Considering that the space complexity of merge sort is O(n), quicksort is more suitable to implement the sorting function. However, the time complexity of quicksort is O(n*n) in the worst case. How to optimize this problem?

So let’s see, why is quicksort in the worst case order n by n? As I mentioned earlier, if the data was originally ordered or nearly ordered, and the last data was selected at each partition point, the quicksort algorithm would be very bad, and the time would degrade to O(n by n). In fact, the main reason for this O(n*n) time complexity is that we didn’t choose our partitioning points properly. What kind of partition point is a good partition point? Or how to choose partition points? The ideal partition point is one where the two partitions separated by the partition point have about the same amount of data.

Here introduce two more commonly used, relatively simple partition algorithm.

  1. We take a number from the beginning, the end and the middle of the interval, and then compare the size, and take the middle value of these three numbers as the partition point. In this way, at every interval of a fixed length, take the data out for comparison, and the partition algorithm that takes the median value as the partition point is definitely better than simply taking a certain data. However, if the array to be sorted is large, “middle of three” may not be enough, and “middle of five” or “middle of ten” may be used.
  2. Random method Random method is to randomly select one element at a time from the interval to be sorted. This method does not guarantee that the partition points are selected well every time, but from the perspective of probability, it is unlikely that the partition points are selected badly every time, so on average, the partition points selected in this way are relatively good. It is unlikely that the time complexity will degenerate to the worst-case O(n2).

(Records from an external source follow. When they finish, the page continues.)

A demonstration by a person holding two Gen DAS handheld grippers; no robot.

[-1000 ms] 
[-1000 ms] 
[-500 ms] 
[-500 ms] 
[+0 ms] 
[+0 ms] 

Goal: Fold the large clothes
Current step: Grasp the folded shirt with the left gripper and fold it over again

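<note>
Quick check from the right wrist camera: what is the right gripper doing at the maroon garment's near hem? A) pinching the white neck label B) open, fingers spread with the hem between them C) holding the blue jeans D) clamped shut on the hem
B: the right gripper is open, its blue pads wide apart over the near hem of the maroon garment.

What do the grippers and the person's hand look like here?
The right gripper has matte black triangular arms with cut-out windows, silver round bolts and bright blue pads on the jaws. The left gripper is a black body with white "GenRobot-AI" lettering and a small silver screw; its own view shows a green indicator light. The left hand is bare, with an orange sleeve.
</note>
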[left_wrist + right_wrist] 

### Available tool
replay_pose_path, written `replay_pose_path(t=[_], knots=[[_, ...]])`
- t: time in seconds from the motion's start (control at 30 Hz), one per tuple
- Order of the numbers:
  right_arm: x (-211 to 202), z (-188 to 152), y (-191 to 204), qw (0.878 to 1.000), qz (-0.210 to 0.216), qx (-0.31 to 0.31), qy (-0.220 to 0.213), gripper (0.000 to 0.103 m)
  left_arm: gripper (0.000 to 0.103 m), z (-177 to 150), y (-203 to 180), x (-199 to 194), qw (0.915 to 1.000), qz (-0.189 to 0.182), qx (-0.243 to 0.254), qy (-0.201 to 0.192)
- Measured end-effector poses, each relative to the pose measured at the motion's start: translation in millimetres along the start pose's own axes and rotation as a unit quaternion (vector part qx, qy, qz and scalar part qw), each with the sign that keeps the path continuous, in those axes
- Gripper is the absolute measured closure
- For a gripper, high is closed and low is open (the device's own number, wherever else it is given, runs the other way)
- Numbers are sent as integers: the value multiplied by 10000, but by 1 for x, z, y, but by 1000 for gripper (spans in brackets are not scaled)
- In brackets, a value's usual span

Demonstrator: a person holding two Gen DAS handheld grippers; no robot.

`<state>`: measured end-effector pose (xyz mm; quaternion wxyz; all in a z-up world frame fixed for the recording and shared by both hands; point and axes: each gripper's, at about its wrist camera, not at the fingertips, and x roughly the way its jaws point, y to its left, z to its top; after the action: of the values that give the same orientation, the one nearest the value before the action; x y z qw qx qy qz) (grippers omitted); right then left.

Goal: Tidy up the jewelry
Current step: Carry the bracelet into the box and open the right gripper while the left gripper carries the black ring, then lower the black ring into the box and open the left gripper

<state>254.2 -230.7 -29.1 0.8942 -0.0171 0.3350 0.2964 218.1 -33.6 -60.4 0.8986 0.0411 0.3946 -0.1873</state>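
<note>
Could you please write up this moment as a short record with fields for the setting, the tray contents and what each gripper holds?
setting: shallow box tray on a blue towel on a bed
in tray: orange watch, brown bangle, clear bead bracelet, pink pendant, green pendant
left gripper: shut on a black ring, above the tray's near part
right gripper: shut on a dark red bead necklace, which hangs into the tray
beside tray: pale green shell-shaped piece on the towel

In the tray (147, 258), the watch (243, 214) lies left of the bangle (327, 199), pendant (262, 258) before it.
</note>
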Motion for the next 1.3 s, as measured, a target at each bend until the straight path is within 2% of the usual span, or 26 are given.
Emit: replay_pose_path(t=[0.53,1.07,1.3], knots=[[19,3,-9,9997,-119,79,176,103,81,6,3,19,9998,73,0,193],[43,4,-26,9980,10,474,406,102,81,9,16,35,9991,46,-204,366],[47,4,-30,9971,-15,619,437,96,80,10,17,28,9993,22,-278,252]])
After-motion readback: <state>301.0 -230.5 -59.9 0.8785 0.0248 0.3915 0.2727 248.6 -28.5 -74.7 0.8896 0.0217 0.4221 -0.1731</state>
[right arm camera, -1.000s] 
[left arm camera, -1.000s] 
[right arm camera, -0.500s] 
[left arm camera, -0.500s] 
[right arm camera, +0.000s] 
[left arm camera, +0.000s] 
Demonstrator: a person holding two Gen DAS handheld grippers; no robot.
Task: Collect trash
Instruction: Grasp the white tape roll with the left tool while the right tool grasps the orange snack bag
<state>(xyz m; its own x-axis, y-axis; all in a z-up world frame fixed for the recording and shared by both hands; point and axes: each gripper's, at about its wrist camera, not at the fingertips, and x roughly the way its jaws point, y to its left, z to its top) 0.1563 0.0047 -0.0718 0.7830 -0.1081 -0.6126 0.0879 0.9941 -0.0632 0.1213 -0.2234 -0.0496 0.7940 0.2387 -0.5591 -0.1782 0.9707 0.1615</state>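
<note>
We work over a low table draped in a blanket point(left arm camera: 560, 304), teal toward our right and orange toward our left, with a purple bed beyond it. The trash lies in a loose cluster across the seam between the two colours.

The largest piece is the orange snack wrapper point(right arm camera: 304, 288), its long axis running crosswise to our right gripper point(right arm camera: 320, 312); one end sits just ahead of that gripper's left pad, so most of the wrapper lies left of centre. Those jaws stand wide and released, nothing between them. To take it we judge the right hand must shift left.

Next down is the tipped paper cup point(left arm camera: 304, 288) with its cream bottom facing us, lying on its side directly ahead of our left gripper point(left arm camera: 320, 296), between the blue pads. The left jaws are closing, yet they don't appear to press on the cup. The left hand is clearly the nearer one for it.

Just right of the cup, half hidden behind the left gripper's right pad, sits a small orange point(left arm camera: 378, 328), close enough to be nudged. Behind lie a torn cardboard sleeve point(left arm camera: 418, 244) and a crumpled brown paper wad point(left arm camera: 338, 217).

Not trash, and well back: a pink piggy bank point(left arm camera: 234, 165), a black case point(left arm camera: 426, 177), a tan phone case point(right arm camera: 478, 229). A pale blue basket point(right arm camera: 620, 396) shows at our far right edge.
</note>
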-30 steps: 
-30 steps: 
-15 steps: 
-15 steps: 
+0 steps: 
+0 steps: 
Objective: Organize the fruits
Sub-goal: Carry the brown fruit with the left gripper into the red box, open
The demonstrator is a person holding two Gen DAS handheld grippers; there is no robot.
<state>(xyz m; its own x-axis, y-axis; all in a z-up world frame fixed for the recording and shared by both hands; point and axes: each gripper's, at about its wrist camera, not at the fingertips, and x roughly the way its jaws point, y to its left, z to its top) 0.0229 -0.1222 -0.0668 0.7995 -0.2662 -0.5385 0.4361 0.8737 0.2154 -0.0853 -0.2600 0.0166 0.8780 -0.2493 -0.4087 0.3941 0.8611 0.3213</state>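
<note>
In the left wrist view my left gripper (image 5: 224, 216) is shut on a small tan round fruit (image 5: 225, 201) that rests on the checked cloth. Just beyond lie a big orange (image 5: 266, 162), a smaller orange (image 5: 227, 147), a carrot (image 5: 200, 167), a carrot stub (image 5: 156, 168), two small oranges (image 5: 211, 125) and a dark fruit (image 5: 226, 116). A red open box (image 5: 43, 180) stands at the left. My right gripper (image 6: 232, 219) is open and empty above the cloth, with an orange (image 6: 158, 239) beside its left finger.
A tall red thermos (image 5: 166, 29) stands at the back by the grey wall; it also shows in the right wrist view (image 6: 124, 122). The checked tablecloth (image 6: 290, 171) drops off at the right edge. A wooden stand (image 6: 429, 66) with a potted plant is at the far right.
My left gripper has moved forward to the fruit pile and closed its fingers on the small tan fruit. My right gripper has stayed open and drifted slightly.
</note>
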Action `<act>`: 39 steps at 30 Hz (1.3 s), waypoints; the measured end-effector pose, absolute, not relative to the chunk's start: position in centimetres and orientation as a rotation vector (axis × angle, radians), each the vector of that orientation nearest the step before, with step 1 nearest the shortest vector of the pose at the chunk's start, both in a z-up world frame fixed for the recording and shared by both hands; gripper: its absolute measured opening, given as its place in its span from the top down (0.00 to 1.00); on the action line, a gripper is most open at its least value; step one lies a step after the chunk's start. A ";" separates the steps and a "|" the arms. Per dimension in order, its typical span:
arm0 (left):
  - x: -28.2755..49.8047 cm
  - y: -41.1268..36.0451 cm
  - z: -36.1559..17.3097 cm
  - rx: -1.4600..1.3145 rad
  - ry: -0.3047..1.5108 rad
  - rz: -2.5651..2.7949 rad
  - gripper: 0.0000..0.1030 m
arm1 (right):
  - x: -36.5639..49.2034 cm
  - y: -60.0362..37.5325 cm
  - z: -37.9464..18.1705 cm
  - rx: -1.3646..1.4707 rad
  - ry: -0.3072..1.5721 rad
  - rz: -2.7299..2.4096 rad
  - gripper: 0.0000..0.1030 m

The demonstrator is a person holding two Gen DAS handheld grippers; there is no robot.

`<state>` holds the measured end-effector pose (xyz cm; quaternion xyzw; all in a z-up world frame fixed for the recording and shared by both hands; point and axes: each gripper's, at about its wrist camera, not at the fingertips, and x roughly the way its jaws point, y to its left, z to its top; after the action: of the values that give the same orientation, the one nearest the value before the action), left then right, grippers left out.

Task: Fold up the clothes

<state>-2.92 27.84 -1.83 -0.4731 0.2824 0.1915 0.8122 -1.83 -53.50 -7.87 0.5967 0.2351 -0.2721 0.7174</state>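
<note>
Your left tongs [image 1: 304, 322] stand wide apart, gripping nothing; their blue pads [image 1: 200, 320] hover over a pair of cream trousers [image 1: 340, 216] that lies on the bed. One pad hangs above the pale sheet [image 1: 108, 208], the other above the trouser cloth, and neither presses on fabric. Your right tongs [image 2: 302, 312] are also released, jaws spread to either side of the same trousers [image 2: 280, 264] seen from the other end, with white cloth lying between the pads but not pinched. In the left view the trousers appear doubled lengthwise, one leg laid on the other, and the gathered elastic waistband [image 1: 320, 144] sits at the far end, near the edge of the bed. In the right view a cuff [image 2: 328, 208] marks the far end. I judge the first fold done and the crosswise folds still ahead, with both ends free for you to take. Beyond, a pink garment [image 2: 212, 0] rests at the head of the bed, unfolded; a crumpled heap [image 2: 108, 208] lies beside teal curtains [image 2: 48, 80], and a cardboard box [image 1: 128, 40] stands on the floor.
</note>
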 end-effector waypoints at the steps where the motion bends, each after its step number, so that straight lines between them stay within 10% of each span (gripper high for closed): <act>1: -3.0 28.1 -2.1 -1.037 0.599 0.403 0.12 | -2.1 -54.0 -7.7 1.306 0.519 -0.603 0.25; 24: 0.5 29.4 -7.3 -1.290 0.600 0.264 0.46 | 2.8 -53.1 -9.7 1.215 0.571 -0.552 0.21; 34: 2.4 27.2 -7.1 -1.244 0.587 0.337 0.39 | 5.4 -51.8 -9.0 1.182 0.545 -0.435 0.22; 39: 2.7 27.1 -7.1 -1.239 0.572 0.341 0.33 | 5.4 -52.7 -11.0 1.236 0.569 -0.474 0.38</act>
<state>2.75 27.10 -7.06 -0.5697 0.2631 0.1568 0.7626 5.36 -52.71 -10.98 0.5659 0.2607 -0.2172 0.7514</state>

In order to avoid the stack overflow caused by too much recursion in quicksort, there are two solutions: the first is to limit the recursion depth. Once the recursion gets too deep, beyond the threshold we set, we stop recursing. The second way is to manually simulate the process of pushing and pushing a stack recursively by simulating a function call stack on the heap, so that there is no limit to the size of the system stack.

** For small-scale data, O(n*n) time complexity algorithm is not necessarily longer than O(nlogn) algorithm. ** Because in the big O notation, we omit the lower order, coefficients, and constants, that is, O(nlogn) may be O(KNlogn + C) without omitting the lower order, coefficients, and constants, and k and C may still be large numbers.